In 2013, making a Superman movie where he flies around rescuing cats from trees and busting street level thugs wouldn’t be Superman. If you want a movie like that, you want Batman.
Superman is meant for bigger threats. You don’t have him spending two hours in a movie chasing after Lex Luthor on a yacht. No, the Lex Luthor of the comics would jump in a Kryptonite-powered suit of armor and face Superman on his own terms, or he’d do something more “mad scientist” and infect Superman with a Kryptonite virus that creates a twisted Kryptonite-derived Superman/Monster hybrid (which is actually happening in Action Comics right now).
Which is why if you want to show Superman in the movies, you need a threat as powerful as Superman himself.
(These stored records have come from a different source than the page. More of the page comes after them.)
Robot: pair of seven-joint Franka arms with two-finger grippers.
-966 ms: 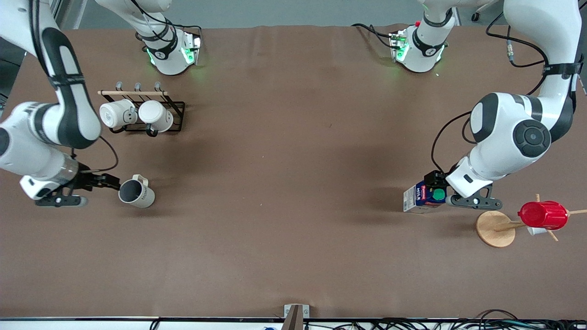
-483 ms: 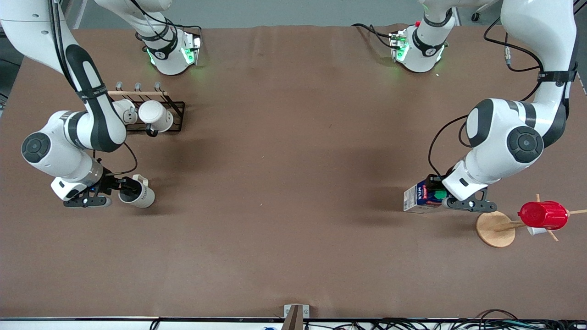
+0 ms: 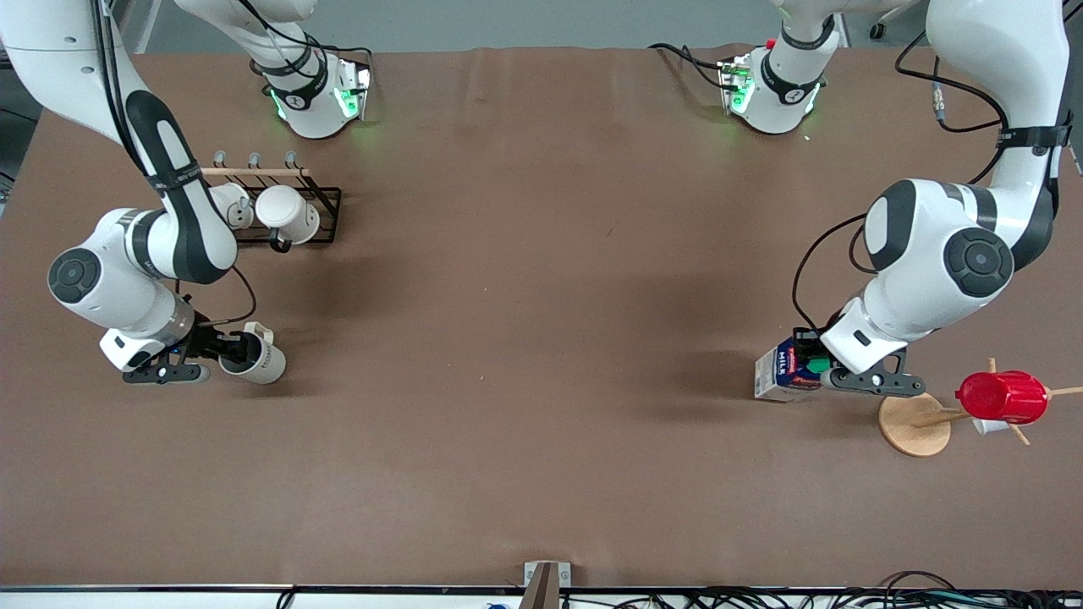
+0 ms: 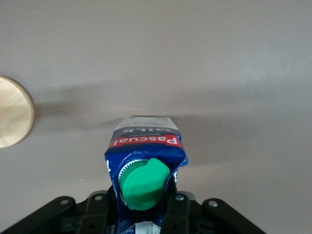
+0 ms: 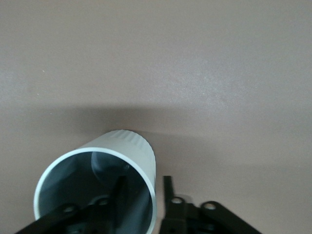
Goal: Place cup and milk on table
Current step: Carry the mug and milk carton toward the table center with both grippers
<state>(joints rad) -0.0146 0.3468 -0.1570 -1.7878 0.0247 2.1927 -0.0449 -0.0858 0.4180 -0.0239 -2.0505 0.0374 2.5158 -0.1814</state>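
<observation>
Since earlier frame: milk (image 3: 785, 373) shifted slightly toward left arm's end of table (image 3: 541, 338), near wooden stand base (image 3: 912, 424); left gripper (image 3: 814, 362) clamped on carton top at green cap (image 4: 144, 184), long axis upright. Right gripper (image 3: 222, 347) straddling rim wall of cup (image 3: 254, 359), one finger (image 5: 117, 191) inside, one outside, near right arm's end; fingers closed on wall or not: cannot tell.
</observation>
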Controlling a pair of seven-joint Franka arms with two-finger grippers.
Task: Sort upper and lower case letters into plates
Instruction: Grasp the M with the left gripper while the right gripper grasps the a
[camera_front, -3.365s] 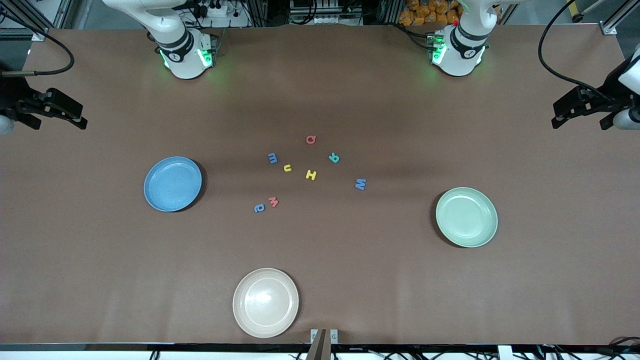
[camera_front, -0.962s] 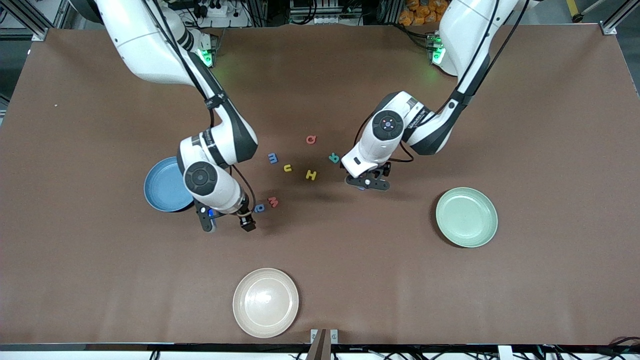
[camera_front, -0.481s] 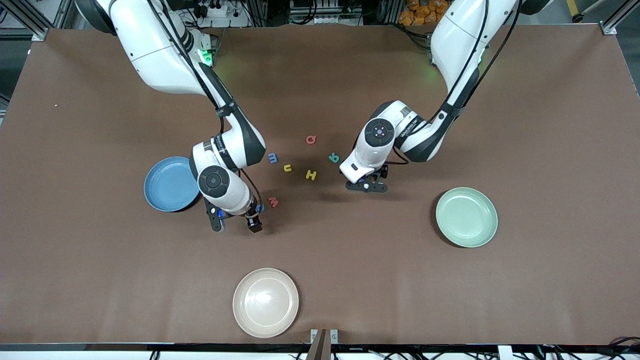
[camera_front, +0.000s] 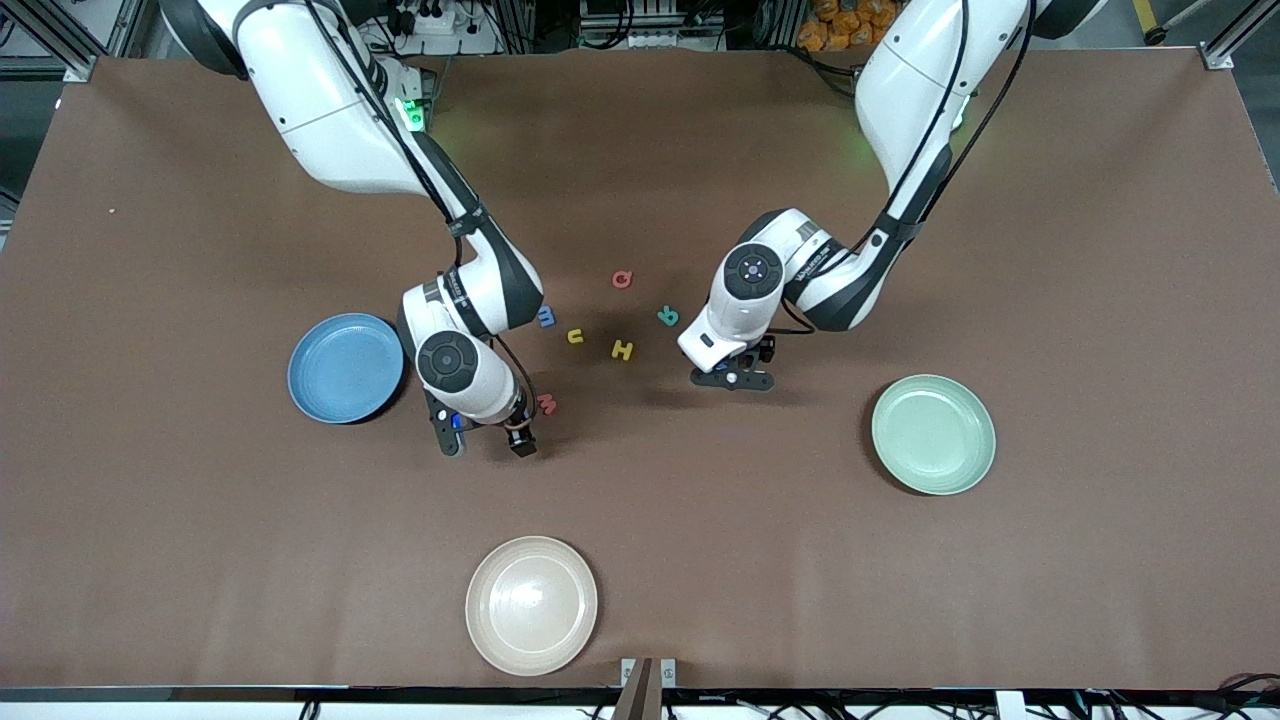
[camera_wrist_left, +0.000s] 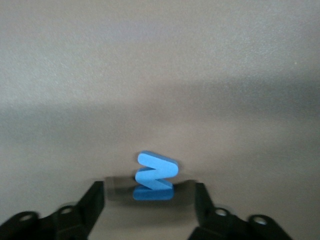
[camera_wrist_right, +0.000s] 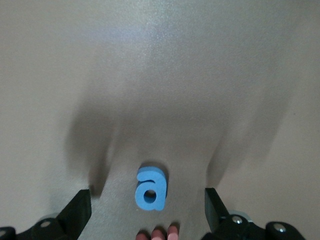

That’s why I have no problem with them re-doing Zod for this first movie, as having Superman fight another Kryptonian can show just how awesome that sort of action can be. And in this movie, the action and destruction makes The Avengers look like a direct-to-DVD movie in comparison.
Naturally everyone was worried about Hans Zimmer’s score. How could he possibly live up to the John Williams’ theme that literally sings “SUPERMAN!”? Quite well in fact. Zimmer’s score is amazing and the new “theme” (which plays in full over the end credits and was in Trailer 3) is awesome. This is better than his very low-key Batman scores and I can’t wait to see how it grows even larger in the second movie.
If I had to rank Man of Steel among other comic book movies, it’d take the top spot easily. The action and scale of a Superman comic book has finally been realized on the big screen, while establishing a new shared cinematic universe for DC comics. I’m extremely excited to see where it all goes from here.